Smallpox: Diseases of Days Gone By

Smallpox used to be feared like plague. And it became one of our first great success stories in the war against disease.
Unfortunately that success came too late to do much good for the Native peoples of the Americas, and the Pacific Islanders. With no previous exposure, and thus no genetics of survival, they died in millions.
With no understanding of germs, people of the 1600s did note that those who survived smallpox rarely got it again, and also that it could spread with close contact. With breathtaking daring they developed inoculation… giving someone a shallow cut, and then binding in pustules from a sufferer. The hope was to get (and survive) a very mild case, thus developing immunity.
It worked! But it seemed insane, and was violently opposed. In 1600s Massachusetts every single Puritan minister (the best-educated people in America) supported inoculation, and every doctor (no education required) but one opposed. Reverend Cotton Mather’s house was firebombed, but over time, people could see that it worked. Still, it was risky. Some got REAL sick, and a fair number died, including theologian Jonathan Edwards.
Until Edward Jenner went them one better, recognizing that people who got cowpox – a much milder disease – almost never got smallpox. Correctly concluding that the diseases were related, he created the first true vaccine (from the Latin “vaca,” or cow). It worked, and it did so without the crudities of inoculations that sometimes led to “overdoses.” That was in 1796, exactly 225 years ago. It would take two centuries, but smallpox is just about eradicated.

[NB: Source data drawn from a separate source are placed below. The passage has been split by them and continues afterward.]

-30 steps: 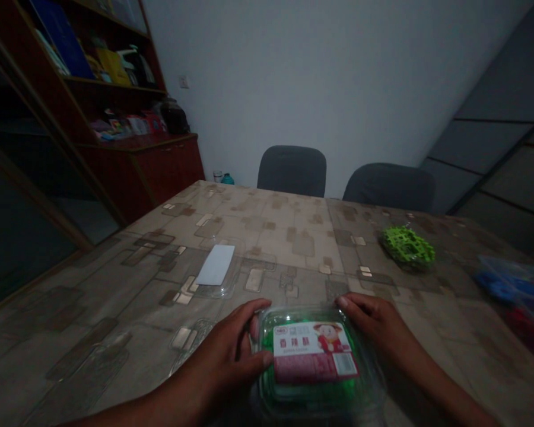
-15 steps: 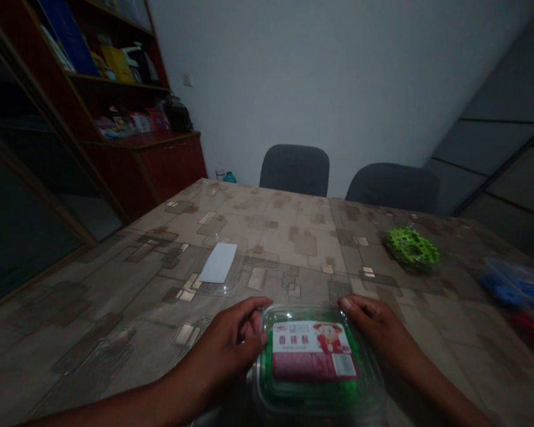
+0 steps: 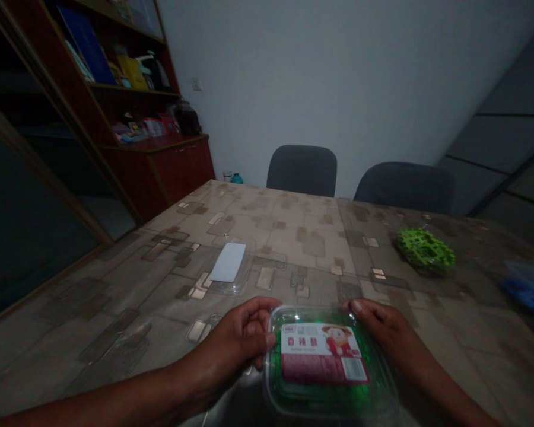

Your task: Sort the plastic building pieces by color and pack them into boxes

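Observation:
A clear plastic food container (image 3: 324, 394) with a white and pink label on its lid is near the table's front edge, and something green shows inside it. My left hand (image 3: 249, 335) grips its left rim, thumb on top and fingers curled at the side. At the far right corner, my right hand (image 3: 378, 323) has its thumb and fingers closed on the rim. Beyond my left hand lies a clear plastic lid with a white label (image 3: 229, 262), flat on the table.
Bright green pieces fill a clear container (image 3: 425, 252) at the right. Farther right is a tub with blue pieces (image 3: 527, 293), with something red beside it. A patterned cloth covers the table (image 3: 293, 228). Two grey chairs (image 3: 301, 171) stand behind it, and a red-brown cabinet (image 3: 178, 169) at the left.
The whole view has shifted slightly, so everything appears a little farther right. Both hands keep their hold on the container, which looks nearly unmoved between them.

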Demonstrator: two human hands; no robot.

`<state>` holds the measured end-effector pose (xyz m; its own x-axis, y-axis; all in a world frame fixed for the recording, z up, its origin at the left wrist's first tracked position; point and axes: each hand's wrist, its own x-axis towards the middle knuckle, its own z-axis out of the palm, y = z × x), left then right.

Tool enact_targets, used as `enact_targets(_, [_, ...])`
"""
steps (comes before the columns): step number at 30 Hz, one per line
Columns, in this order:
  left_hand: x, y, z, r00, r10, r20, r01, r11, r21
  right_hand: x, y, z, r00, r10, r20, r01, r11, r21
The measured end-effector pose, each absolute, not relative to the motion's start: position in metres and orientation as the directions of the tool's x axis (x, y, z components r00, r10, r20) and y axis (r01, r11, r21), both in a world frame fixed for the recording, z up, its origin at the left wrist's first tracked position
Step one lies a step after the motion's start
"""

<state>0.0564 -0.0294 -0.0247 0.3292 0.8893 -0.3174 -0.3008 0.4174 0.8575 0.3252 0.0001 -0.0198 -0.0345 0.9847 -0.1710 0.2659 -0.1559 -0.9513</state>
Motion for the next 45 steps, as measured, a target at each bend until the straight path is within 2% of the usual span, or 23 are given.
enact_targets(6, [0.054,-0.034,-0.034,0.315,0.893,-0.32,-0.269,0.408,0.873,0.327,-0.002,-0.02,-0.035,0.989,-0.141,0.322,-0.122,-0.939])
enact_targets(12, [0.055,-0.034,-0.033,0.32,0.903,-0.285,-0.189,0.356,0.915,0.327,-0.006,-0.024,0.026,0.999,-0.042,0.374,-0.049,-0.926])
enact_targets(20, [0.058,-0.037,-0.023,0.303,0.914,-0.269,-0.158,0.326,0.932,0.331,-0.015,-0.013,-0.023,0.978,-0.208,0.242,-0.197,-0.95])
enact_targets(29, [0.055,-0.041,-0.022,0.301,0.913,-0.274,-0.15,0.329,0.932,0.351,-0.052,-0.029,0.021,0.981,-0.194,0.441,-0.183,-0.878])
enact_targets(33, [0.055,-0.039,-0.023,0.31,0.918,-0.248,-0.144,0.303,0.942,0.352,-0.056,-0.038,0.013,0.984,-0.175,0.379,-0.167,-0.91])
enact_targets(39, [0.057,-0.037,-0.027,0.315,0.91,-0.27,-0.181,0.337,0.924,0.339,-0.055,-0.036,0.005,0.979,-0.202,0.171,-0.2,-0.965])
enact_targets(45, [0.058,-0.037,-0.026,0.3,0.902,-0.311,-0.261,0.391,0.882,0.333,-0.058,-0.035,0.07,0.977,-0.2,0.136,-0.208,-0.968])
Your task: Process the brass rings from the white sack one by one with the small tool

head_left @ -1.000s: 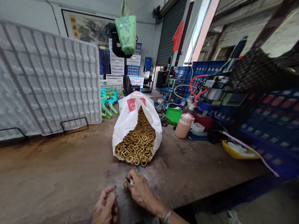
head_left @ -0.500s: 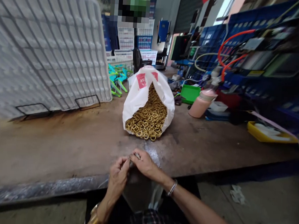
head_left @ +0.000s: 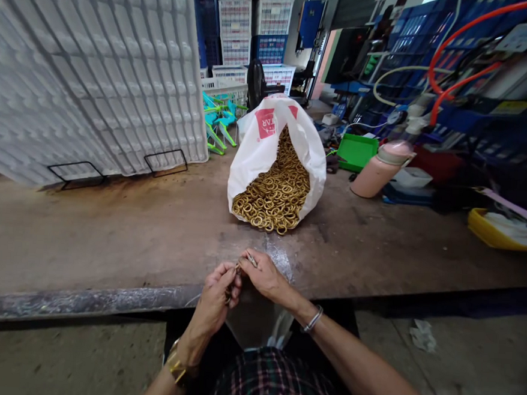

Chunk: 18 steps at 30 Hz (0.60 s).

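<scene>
Both my hands meet in front of the bench edge, fingertips almost touching. My left hand is closed, pinching a small brass-coloured ring that is partly hidden by the fingers; another bit of brass shows lower in its curled fingers. My right hand is closed around a slim, pale metal piece whose pointed end sticks out past the thumb; its kind is too small to tell. Just beyond the hands, a white plastic bag lies on its side, its mouth facing me, full of brass rings.
A stack of white ribbed panels stands at left on black wire stands. Turquoise-green plastic pieces lie behind the bag. At right are a green tray, a pink bottle and a yellow tray. A plastic-wrapped edge borders the wooden bench.
My view has tipped down and turned slightly left, so the scene sits higher and further right. The hands stay together; the left fingers have shifted and more of the metal piece shows at the right.
</scene>
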### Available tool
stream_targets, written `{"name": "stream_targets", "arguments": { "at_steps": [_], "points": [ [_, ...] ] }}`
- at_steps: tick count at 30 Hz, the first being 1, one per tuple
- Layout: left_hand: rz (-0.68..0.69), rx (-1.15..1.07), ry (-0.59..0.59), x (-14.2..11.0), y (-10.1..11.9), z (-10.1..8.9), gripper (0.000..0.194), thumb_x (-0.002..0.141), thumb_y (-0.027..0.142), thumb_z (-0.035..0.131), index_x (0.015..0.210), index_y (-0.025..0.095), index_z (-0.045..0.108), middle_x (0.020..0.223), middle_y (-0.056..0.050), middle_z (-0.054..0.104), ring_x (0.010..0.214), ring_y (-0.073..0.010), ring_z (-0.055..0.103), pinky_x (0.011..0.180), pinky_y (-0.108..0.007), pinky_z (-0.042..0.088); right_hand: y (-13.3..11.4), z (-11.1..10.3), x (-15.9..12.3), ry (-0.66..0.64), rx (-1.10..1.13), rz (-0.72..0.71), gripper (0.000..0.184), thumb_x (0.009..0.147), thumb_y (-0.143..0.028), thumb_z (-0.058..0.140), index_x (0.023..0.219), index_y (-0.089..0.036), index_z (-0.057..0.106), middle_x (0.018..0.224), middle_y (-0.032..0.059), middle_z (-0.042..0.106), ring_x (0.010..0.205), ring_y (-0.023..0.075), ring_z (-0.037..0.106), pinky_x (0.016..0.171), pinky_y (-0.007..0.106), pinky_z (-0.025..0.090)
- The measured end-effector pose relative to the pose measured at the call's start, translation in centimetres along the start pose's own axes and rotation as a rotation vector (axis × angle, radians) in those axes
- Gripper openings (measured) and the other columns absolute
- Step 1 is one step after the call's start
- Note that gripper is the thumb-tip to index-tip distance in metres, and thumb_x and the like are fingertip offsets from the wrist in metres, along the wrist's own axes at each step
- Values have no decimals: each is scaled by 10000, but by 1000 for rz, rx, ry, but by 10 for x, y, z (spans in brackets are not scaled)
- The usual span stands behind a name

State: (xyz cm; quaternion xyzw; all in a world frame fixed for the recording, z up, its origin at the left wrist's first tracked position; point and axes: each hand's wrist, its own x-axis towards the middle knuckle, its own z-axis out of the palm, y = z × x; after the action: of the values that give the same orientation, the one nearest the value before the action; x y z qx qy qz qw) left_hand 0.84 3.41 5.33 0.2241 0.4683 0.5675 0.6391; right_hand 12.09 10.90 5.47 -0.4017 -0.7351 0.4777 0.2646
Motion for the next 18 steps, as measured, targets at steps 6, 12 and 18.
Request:
{"name": "stream_targets", "arguments": {
  "at_steps": [6,12,18],
  "points": [
    [1,-76,-28,0,-1,-3,241,749,360,617,758,165,475,604,48,488,439,-30,381,390,-146,249,-1,1,-1,-11,59,-26,234,837,-282,389,666,-165,497,581,-38,485,559,83,432,549,192,322],
    [31,-93,-19,2,-2,-3,244,758,367,606,748,162,475,590,50,480,431,-30,368,383,-146,237,-3,0,0,-19,76,-27,229,851,-263,373,709,-163,523,607,-28,529,581,86,482,579,188,354],
    [58,-35,49,0,0,-2,303,713,405,638,743,180,438,581,60,477,432,-35,369,391,-151,246,3,-1,-4,-48,-335,-71,169,782,-138,419,863,-182,560,631,-14,545,577,106,476,570,203,309]
  ]
}}
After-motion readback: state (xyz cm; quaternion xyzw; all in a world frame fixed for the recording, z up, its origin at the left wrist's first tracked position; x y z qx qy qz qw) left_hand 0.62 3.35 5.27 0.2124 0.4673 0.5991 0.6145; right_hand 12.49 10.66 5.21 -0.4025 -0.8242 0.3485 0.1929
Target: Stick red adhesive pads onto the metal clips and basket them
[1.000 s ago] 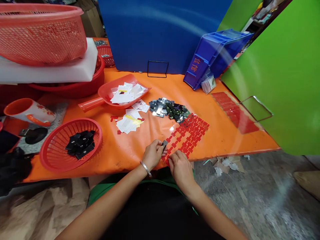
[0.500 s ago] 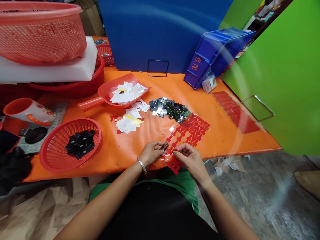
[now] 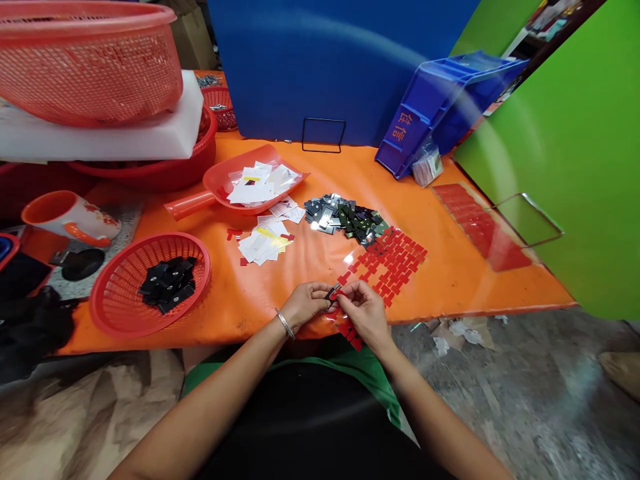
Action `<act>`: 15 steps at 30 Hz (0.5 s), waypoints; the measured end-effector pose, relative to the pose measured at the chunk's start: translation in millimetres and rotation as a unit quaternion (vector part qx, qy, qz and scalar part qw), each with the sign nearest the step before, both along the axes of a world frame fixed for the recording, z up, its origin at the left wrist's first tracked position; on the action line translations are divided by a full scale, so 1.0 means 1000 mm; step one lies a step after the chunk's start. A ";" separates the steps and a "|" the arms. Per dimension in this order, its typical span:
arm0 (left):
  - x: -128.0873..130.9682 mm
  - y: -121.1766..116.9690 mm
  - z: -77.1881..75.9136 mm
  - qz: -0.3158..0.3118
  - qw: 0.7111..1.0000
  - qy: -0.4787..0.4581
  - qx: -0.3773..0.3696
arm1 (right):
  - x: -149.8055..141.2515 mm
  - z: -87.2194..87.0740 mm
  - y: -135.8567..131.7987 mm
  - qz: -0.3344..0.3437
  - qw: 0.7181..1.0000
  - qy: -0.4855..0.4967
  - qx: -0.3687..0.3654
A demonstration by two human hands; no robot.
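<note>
My left hand [image 3: 306, 305], with a bracelet at the wrist, pinches a small dark plate [image 3: 332, 293] near the table's front edge. Close against it, my right hand [image 3: 367, 310] has thumb and forefinger closed on a small red sticker [image 3: 339, 293], which meets the plate; how far it is stuck on is hidden by the fingers. A clear sheet of red stickers [image 3: 400, 260] lies under and beyond my right hand, one corner over the table edge. Beyond it is a pile of small dark, shiny plates [image 3: 345, 219].
A red basket [image 3: 100, 293] with black pieces stands at left, near a mug [image 3: 70, 217]. Behind are a red scoop [image 3: 190, 205] with papers, loose papers [image 3: 265, 245] and stacked baskets [image 3: 90, 80]. A blue bin [image 3: 407, 133] and another red sheet [image 3: 483, 227] are at right.
My right hand has moved left from over the sticker sheet to my left hand, bringing the red sticker to the plate. The whole view has shifted slightly.
</note>
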State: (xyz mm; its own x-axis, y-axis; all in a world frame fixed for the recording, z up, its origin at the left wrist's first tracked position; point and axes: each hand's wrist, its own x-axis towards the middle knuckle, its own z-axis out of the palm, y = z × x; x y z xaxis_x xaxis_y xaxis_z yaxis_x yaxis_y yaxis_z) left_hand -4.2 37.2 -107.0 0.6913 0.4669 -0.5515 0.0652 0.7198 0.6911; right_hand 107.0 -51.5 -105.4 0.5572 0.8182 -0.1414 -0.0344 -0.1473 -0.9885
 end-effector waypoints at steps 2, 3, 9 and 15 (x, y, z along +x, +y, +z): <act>0.000 0.000 0.001 -0.001 1.000 0.000 -0.002 | 0.000 0.001 0.001 0.003 1.000 0.002 -0.001; 0.000 0.000 0.001 -0.001 1.000 0.001 -0.002 | 0.000 0.001 0.001 0.004 1.000 0.003 -0.002; 0.000 0.001 0.005 -0.002 1.000 0.006 0.002 | 0.000 0.000 0.002 0.011 1.000 0.001 -0.005; -0.001 0.001 0.006 -0.004 1.000 0.006 0.005 | -0.001 0.001 0.003 0.014 1.000 -0.001 -0.005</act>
State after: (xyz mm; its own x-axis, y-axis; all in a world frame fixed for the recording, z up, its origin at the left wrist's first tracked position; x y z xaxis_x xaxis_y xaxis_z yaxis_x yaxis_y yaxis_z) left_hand -4.9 38.2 -101.4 0.6878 0.4673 -0.5555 0.0789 0.7126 0.6971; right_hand 106.4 -48.8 -104.7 0.5346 0.8319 -0.1486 -0.0291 -0.1575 -0.9871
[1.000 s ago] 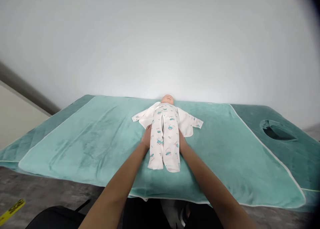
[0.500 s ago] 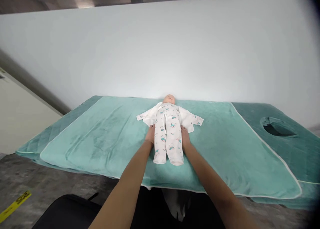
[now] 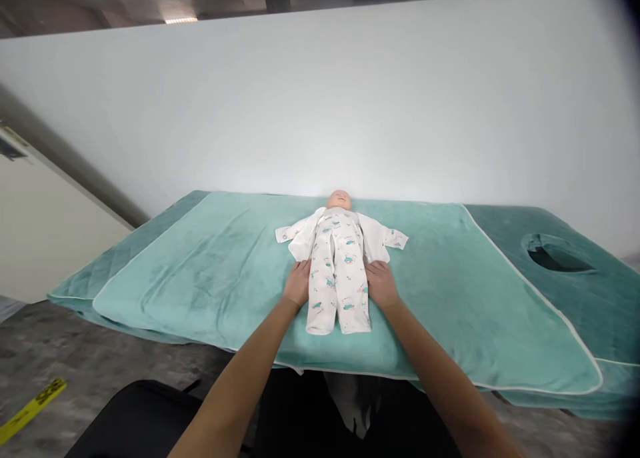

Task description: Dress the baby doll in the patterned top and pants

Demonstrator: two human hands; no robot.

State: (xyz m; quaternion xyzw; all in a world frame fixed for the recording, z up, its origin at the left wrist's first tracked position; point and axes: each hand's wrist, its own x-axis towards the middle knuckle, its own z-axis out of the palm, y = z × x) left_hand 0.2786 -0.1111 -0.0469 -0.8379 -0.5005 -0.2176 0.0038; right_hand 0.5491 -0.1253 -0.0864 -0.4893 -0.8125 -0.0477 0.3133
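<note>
A baby doll point(image 3: 339, 200) lies on its back on a light teal towel point(image 3: 210, 271), head toward the wall. It wears a white sleepsuit point(image 3: 337, 271) printed with small teal figures, sleeves spread out to both sides. My left hand point(image 3: 299, 282) lies flat on the towel against the suit's left leg, fingers stretched out. Flat on the other side of the legs, my right hand point(image 3: 382, 283) has its fingers extended too. Neither hand holds anything.
The towel covers a darker teal massage table point(image 3: 590, 311) with a face hole point(image 3: 557, 258) at the right end. A plain white wall point(image 3: 320, 105) stands behind. A black object point(image 3: 130, 425) and a yellow floor strip point(image 3: 30, 411) lie below left.
Both hands have slid out from the doll's sides and back toward me, and lie flat on the towel beside the legs. The camera has tilted up slightly.
</note>
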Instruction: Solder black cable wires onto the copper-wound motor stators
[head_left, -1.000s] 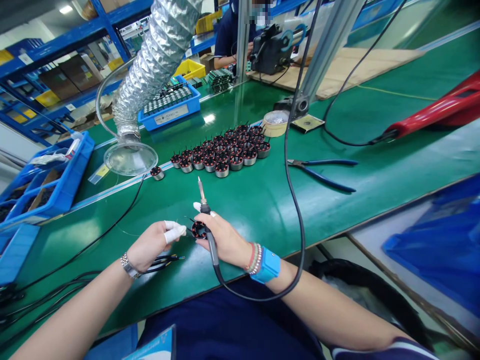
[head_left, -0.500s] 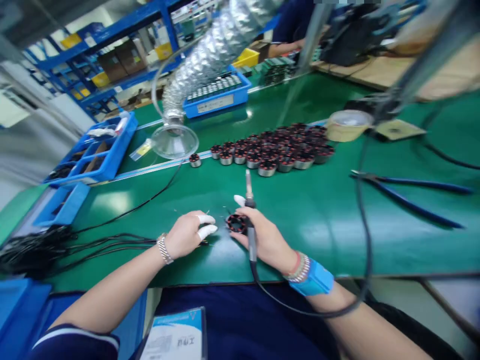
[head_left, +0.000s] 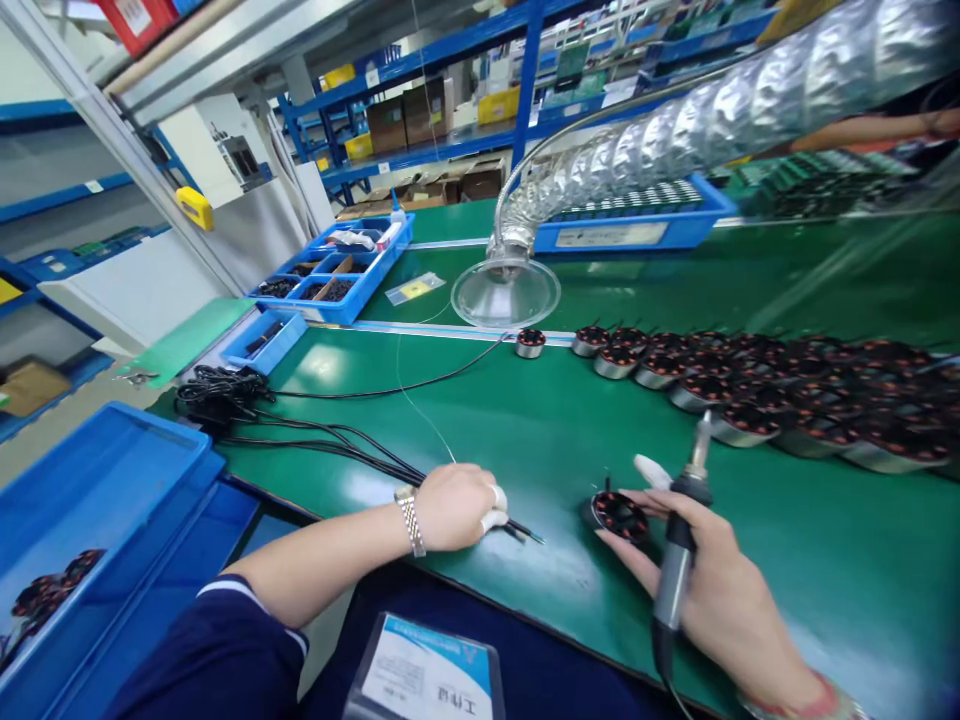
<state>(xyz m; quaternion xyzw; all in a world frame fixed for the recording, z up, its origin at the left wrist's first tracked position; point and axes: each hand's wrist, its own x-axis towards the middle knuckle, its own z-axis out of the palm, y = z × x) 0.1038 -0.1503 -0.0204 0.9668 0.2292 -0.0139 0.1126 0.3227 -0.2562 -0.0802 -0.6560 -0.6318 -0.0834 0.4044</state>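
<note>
My left hand (head_left: 459,506), with white finger cots and a metal watch, rests on the green mat with its fingers curled over the ends of thin black wires (head_left: 330,445). My right hand (head_left: 709,590) grips a soldering iron (head_left: 679,550), tip up, and its fingers touch a small motor stator (head_left: 616,514) with red copper windings lying on the mat. The two hands are a short way apart.
Many finished stators (head_left: 787,385) lie in rows at the right. A silver fume hose with a clear funnel (head_left: 506,292) hangs over the mat. Blue parts trays (head_left: 334,275) stand at the back left, a big blue bin (head_left: 90,510) at my left. Another person's arm (head_left: 862,130) shows far right.
The view has swung to the left. My left hand has drawn away from the stator to the black wires. My right hand still holds the iron beside the stator.
</note>
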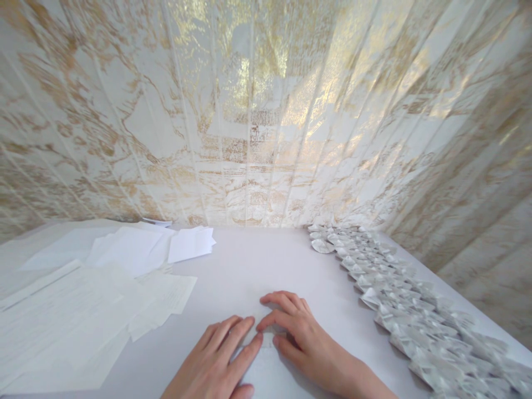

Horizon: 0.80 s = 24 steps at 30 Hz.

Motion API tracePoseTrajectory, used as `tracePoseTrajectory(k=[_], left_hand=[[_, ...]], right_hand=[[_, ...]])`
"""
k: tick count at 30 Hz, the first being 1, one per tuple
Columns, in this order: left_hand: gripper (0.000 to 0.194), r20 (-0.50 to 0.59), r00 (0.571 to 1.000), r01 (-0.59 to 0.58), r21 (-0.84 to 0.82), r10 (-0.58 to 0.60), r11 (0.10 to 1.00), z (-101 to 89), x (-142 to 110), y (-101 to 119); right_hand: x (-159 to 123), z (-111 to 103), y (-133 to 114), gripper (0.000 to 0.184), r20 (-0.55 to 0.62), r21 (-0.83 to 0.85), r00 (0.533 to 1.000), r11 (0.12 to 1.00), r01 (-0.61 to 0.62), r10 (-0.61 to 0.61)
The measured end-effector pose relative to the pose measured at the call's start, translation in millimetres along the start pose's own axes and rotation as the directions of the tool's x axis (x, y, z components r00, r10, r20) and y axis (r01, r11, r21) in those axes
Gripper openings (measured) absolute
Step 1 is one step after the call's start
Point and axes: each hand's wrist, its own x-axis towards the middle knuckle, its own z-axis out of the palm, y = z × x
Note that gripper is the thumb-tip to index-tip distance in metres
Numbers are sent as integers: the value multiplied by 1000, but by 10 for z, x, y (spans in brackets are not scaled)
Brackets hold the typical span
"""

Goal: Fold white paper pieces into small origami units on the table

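A small piece of white paper (269,340) lies on the white tabletop, partly hidden under my fingers. My left hand (218,354) rests palm down with its fingers stretched forward. Its fingertips press on the left side of the paper. From the other side, my right hand (300,328) bends over the paper with fingers apart, the index fingertip meeting my left index fingertip. The right thumb touches the paper's right edge. Any fold beneath the fingers is hard to make out.
Loose white sheets (62,321) spread over the left side, with a small stack of cut paper (191,244) behind. Along the right, rows of folded paper pieces (399,305) run to the back. A gold-patterned wall (249,138) borders the white table (257,266).
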Motion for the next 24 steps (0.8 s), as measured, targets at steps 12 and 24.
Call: tracePoseTrajectory(k=[12, 24], left_hand=[[66, -84, 988, 123, -64, -129, 990, 60, -32, 112], [43, -108, 992, 69, -13, -70, 998, -29, -41, 88]], right_hand=[[3, 10, -35, 46, -29, -47, 1000, 999, 4, -5], [3, 5, -30, 49, -22, -56, 1000, 998, 2, -3]])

Not before killing an Egyptian pharaoh, an Aztec emperor, two Inca emperors, two Chinese emperors, two Japanese emperors, at least eight European monarchs, and a king of Buganda, plus millions and millions more. It also killed a lot of people here in the “Genesee Country” in the 1700s and 1800s.
Our Congress passed the Vaccine Act in 1813, placing smallpox vaccine under federal inspection and regulation, meantime taking steps, including free shipment by mail, to encourage its use.
Woodhull had a smallpox outbreak in 1860s, confining victims to a pesthouse, burying them separately, and burning the pesthouse afterward. Beginning in 1882 the state Board of Health asked everyone to get vaccinated, but Elmira and Watertown had cases in 1901, even as Corning had variola (a milder form of the disease).
Dense, aggressive rash, blisters, or pustules are the most obvious symptoms. For “normal” forms, it killed about 30% of those who got it. More powerful strains killed almost everybody. Most of us of a certain age recall the almost-universal childhood ritual of “getting your vaccination,” which is why for most of us smallpox is a matter of distant lands or dusty history. Good thing!
By the 1950s, eradication passed from a fantasy to a goal, with countries rich and poor, communist and capitalist, of every religion, race, and ethnicity rolling up their sleeves – to get the shots, but also to go to work. Smallpox now exists only in a few closely-watched labs. The last natural case was in 1978… fittingly, in Jenner’s homeland of England.
During the gigantic conflicts of the early 1800s, Napoleon rounded up and imprisoned British citizens who happened to be in his realms when war was declared. He refused all calls to release them, until told that one request came from Dr. Jenner. “In that name,” said the emperor who ruled almost all of Europe, “we can refuse nothing.”